Netgroups are only used to allow or deny clients' access via NFS. VAST Cluster does not accept netgroup entries in host-based access rules for other access protocols.
The following rules and limitations apply when using STS, IAM roles and OIDC providers:
STS is supported with HTTPS only.
Use of STS requires that the S3 protocol is enabled for the cluster.
One OIDC provider per VAST cluster tenant.
When replicating IAM roles:
ORION-278747: IAM role replication may take several minutes to complete in case the cluster is under high load or there is a very large amount of roles to replicate.
STS access keys are replicated only when the protection path is in SYNC state.
ORION-278217: When processing the assume role operation, the cluster may be raising a
Failed to replicate STS temp keysalert until the synchronous replication stream/protection path reaches the SYNC state.
ORION-285727: In some rare cases when IAM roles are subject to replication, if you delete an IAM role on a replication source, the deleted role gets recreated as a result of the replication. The recreation might take place, for example, in case a HA event occurs during role deletion, or if you modify the role on the replication destination (at the same time as the role is being deleted on the replication source). If you encounter this issue, delete the recreated role again both on the replication source and destination.

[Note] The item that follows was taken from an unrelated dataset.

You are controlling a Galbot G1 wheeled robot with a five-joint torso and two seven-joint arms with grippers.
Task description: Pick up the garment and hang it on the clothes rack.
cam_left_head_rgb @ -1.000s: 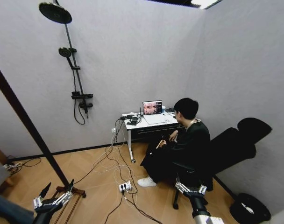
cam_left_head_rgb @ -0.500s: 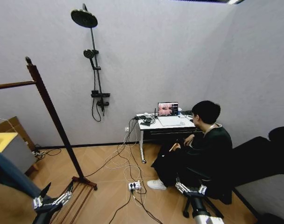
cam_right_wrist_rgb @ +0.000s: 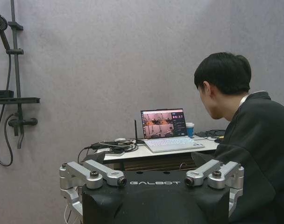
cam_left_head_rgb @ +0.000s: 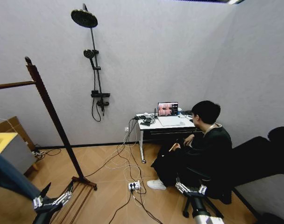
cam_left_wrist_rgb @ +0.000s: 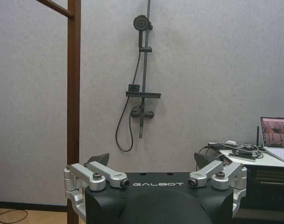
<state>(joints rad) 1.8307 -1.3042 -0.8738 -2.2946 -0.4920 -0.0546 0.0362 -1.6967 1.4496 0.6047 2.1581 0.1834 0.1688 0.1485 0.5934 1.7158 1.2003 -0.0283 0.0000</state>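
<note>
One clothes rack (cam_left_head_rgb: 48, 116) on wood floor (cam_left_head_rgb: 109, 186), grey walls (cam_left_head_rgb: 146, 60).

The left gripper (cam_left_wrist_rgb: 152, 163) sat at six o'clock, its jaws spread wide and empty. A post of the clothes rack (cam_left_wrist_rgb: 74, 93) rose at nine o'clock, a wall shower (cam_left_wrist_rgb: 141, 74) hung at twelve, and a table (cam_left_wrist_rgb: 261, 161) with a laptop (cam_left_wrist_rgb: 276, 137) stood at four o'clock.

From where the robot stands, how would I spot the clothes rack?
Start at the grey back wall with the black shower fitting. Left of it leans a dark reddish-brown wooden clothes rack: a tall post topped by a knob, the room's only wooden frame.
</note>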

ORION-287563: Only five OIDC keys can be returned for a manual request to get or refresh OIDC keys.
VMS
ORION-212118: If a wrong VMS authentication token is passed, the cluster responds with 403 FORBIDDEN but not with 401 UNAUTHORIZED.
Tenant client metrics can only be collected for NFSv3 and NFSv4.

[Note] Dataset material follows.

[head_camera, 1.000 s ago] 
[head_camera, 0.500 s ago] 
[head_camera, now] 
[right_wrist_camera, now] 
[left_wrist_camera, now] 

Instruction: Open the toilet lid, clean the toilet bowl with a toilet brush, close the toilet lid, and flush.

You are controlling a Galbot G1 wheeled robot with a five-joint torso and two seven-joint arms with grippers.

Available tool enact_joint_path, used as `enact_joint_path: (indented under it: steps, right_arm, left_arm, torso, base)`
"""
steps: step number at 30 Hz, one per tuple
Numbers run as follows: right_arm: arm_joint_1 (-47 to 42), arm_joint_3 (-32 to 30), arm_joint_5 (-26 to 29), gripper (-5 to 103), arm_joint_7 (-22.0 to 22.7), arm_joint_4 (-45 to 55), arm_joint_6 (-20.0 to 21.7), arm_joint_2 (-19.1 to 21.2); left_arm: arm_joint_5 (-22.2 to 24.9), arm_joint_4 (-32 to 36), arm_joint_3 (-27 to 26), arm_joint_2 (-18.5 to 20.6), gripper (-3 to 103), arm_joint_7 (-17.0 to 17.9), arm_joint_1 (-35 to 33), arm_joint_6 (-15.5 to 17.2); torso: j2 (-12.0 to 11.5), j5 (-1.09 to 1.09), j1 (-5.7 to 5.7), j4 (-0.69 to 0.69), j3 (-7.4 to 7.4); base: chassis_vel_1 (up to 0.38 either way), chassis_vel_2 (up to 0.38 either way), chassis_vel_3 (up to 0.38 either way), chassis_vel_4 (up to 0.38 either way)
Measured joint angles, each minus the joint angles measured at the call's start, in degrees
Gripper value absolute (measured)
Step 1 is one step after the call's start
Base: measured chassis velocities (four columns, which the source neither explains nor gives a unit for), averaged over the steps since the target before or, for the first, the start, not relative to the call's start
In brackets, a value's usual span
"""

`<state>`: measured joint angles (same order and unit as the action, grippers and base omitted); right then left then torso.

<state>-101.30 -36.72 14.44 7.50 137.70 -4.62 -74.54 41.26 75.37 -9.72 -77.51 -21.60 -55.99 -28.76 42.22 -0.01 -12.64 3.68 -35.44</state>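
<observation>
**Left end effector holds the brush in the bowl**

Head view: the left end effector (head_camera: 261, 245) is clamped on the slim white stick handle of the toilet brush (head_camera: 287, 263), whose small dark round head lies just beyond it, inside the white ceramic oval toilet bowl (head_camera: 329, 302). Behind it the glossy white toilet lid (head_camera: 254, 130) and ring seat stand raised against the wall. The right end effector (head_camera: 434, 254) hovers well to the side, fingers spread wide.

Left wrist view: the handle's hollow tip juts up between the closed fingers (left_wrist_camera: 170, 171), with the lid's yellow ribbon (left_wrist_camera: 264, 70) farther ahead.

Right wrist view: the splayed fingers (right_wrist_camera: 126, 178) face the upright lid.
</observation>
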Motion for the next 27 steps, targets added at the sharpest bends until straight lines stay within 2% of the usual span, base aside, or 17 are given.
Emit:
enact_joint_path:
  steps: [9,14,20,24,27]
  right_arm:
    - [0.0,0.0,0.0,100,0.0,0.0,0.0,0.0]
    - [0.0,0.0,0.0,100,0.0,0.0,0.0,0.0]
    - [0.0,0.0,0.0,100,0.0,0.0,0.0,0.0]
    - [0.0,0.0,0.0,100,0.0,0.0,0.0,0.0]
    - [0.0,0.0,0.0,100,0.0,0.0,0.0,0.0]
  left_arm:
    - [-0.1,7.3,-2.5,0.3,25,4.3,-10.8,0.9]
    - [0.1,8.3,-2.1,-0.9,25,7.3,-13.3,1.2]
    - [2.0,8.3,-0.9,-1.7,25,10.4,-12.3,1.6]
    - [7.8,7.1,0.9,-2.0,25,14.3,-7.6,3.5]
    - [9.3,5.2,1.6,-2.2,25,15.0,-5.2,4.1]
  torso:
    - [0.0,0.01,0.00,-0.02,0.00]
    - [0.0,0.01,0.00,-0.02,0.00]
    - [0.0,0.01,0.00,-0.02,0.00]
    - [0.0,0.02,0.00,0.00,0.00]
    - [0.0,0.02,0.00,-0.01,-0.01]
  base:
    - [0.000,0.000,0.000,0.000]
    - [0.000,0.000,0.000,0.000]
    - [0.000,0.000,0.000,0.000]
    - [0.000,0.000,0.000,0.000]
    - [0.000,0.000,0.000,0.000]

ORION-187584: An empty realm (which does not contain any objects) cannot be assigned to a role.
ORION-131386: When there is a parent directory that has a very large number of child directories, a total of children’s capacity values displayed in the Capacity page can exceed the capacity value shown for the parent directory.

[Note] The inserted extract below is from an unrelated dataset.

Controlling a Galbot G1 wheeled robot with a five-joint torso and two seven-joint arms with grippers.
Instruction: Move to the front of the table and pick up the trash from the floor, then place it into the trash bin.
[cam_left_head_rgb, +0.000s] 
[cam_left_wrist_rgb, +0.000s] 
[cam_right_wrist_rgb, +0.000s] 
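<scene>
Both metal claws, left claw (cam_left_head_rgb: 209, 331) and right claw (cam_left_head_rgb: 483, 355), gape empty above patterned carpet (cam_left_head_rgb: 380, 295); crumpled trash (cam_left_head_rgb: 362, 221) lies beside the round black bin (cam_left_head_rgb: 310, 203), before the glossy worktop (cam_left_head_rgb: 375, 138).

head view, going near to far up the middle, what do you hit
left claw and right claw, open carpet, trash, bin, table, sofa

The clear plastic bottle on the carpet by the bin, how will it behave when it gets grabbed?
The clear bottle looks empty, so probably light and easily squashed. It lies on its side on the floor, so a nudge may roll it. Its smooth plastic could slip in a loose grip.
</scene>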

When setting a VMS login banner text via the VAST CLI, multiple lines are not supported.
The following limitations apply when installing a SSL certificate for VMS:
Only RSA-generated public keys are supported.
Password-protected private keys are not supported.
VAST REST API
In VAST Cluster 5.4, the response to a GET request sent to the
/topics/endpoint contains only the database name and topic name fields. It does not include other fields that were available in VAST Cluster 5.3.VAST REST API documentation at
<VMS IP>/docsdoes not include updates for features introduced in VAST Cluster 5.4.
Platform and Control
The following limitations apply to EBoxes:
ORION-193794: Power cycling of an EBox where the leader was running may result in significant IOPS degradation until the EBox is up again. Contact VAST Support for a workaround.
DBox migration is not available for EBoxes.
The following limitations apply to conversion to write buffer RAID:
Conversion from VAST releases prior to 3.4 is not supported.
This capability is not supported for clusters with TLC drives, and also for VAST on Cloud clusters.
The cluster must include the following minimum number of DBoxes:
DBox Type
DBox HA enabled
DBox HA disabled
Ceres
15
4
Mavericks
22
4
Use of flash write buffers with DBox HA capability enabled requires at least 10 boxes.
The following rules and limitations apply when using Rack-Level Resiliency:
Every DBox must be associated with a single failure domain.
At least seven failure domains must be defined.
The number of DBoxes in the rack cannot exceed the number in any other rack by more than one.
The total available DBox capacity in a rack cannot be more than twice the available capacity in any other rack.
If two of the racks in a rack level-resilient cluster go down, bringing up only one of them does not return the cluster to normal operation. The cluster restores service only after the second of the racks goes up.
Call Home and Support
An attempt to delete a support bundle before it is completely created may cause unexpected behavior.